_Your goal_
Read the listing below. Then repeat it exactly.

*** Block opens ***

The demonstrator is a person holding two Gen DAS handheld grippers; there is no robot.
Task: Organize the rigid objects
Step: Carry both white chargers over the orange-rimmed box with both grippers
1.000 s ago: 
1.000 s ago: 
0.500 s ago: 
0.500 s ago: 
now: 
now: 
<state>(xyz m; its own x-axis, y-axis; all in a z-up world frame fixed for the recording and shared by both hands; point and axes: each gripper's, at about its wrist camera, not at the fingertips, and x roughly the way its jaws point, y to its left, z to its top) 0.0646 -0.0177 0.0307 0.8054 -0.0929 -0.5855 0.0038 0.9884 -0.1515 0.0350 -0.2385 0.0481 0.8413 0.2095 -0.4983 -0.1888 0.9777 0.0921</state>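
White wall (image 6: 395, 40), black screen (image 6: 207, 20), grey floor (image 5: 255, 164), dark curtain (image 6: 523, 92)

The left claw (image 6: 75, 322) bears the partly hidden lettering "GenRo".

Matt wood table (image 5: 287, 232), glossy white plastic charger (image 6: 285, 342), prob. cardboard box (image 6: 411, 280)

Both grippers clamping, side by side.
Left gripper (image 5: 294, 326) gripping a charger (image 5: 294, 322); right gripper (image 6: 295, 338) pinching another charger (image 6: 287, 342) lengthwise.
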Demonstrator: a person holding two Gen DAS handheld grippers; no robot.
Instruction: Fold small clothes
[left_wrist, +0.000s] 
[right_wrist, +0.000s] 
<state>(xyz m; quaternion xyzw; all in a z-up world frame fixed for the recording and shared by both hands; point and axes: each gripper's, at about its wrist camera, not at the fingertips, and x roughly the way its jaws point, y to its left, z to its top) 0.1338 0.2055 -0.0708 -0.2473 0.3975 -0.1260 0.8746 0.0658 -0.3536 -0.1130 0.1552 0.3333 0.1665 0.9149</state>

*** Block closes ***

_Exercise solution_
The demonstrator is a person holding two Gen DAS handheld grippers; there is no robot.
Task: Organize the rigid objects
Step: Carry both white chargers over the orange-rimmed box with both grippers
1.000 s ago: 
1.000 s ago: 
0.500 s ago: 
0.500 s ago: 
now: 
now: 
<state>(xyz m; its own x-axis, y-axis; all in a z-up world frame fixed for the recording and shared by both hands; point and axes: each gripper's, at about its wrist camera, not at the fingertips, and x roughly the way its jaws point, y to its left, z to its top) 0.0646 -0.0177 0.0307 0.8054 -0.0929 -0.5855 0.0038 0.9884 -0.1515 0.0350 -0.2385 0.0481 0.8413 0.2095 -0.4983 -0.1888 0.9777 0.0921</state>
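White wall (image 6: 395, 40), black screen (image 6: 207, 20), grey floor (image 5: 255, 164), dark curtain (image 6: 523, 92)

The left claw (image 6: 75, 322) bears the partly hidden lettering "GenRo".

Matt wood table (image 5: 287, 232), glossy white plastic charger (image 6: 285, 342), prob. cardboard box (image 6: 411, 280)

Both grippers clamping, side by side.
Left gripper (image 5: 294, 326) gripping a charger (image 5: 294, 322); right gripper (image 6: 295, 338) pinching another charger (image 6: 287, 342) lengthwise.
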Demonstrator: a person holding two Gen DAS handheld grippers; no robot.
Instruction: Fold small clothes
[left_wrist, +0.000s] 
[right_wrist, +0.000s] 
<state>(xyz m; quaternion xyzw; all in a z-up world frame fixed for the recording and shared by both hands; point and axes: each gripper's, at about its wrist camera, not at the fingertips, and x roughly the way its jaws point, y to its left, z to its top) 0.1338 0.2055 -0.0708 -0.2473 0.3975 -0.1260 0.8746 0.0658 -0.3536 -0.1130 0.1552 0.3333 0.1665 0.9149</state>

This concludes the answer.